▸ Work order: The line containing "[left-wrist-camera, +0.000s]" marks the end: output every line of the data up to it, and that line too, exactly as written.

▸ Available data:
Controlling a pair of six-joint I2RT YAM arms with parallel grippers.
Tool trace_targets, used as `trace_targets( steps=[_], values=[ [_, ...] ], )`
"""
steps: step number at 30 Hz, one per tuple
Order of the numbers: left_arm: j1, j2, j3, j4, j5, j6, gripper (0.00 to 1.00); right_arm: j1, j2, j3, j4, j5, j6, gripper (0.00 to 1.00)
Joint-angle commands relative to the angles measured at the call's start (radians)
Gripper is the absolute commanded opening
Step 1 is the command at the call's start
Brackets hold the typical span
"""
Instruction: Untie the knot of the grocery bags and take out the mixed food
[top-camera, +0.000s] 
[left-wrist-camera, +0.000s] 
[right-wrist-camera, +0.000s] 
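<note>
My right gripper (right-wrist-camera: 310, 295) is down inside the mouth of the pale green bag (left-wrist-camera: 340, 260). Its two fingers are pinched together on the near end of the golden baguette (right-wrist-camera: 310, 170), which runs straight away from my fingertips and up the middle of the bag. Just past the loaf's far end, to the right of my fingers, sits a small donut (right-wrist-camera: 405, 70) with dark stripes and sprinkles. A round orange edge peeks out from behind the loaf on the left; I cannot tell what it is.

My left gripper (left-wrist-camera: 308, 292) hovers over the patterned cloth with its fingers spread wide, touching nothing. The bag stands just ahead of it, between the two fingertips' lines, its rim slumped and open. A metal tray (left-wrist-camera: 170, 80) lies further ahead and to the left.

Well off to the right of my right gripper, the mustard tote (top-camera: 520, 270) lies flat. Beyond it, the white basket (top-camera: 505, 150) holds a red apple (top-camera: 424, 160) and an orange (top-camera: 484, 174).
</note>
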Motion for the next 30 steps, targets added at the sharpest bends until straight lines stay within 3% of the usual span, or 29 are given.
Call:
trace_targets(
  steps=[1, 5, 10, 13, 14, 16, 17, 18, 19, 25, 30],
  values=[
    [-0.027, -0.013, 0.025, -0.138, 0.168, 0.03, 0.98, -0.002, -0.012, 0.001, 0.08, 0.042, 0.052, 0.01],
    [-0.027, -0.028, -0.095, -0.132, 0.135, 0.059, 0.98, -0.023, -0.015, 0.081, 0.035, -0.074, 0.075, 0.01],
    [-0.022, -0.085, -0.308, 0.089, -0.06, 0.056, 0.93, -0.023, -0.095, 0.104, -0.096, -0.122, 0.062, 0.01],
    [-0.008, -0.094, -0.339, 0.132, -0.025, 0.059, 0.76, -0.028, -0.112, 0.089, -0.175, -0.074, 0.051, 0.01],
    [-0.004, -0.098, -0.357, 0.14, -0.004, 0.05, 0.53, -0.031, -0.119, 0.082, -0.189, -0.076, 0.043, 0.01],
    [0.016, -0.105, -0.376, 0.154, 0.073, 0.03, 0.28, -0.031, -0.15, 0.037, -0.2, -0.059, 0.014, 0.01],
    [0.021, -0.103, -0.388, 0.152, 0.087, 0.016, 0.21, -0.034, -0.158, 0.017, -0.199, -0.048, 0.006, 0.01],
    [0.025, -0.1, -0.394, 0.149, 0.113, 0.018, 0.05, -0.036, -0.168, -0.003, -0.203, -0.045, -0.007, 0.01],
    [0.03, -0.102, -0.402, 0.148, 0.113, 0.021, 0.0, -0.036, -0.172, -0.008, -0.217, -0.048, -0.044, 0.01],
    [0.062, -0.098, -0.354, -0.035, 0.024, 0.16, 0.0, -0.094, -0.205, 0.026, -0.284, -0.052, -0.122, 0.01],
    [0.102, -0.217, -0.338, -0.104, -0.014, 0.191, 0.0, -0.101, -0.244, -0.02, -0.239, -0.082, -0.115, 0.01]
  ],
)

▸ Solution to this task:
Controlling a pair of six-joint I2RT YAM arms with parallel grippers.
Tool trace_targets, used as `trace_targets( steps=[_], values=[ [_, ...] ], )`
"""
steps: step number at 30 Hz, one per tuple
Order of the numbers: left_arm: j1, j2, j3, j4, j5, j6, gripper (0.00 to 1.00); right_arm: j1, j2, j3, j4, j5, j6, gripper (0.00 to 1.00)
Joint-angle commands relative to the angles measured at the call's start (radians)
Gripper is the absolute commanded opening
Step 1 is the command at the call's start
Brackets hold the typical span
"""
Instruction: Untie the knot of the grocery bags and take out the mixed food
[top-camera, +0.000s] 
[left-wrist-camera, +0.000s] 

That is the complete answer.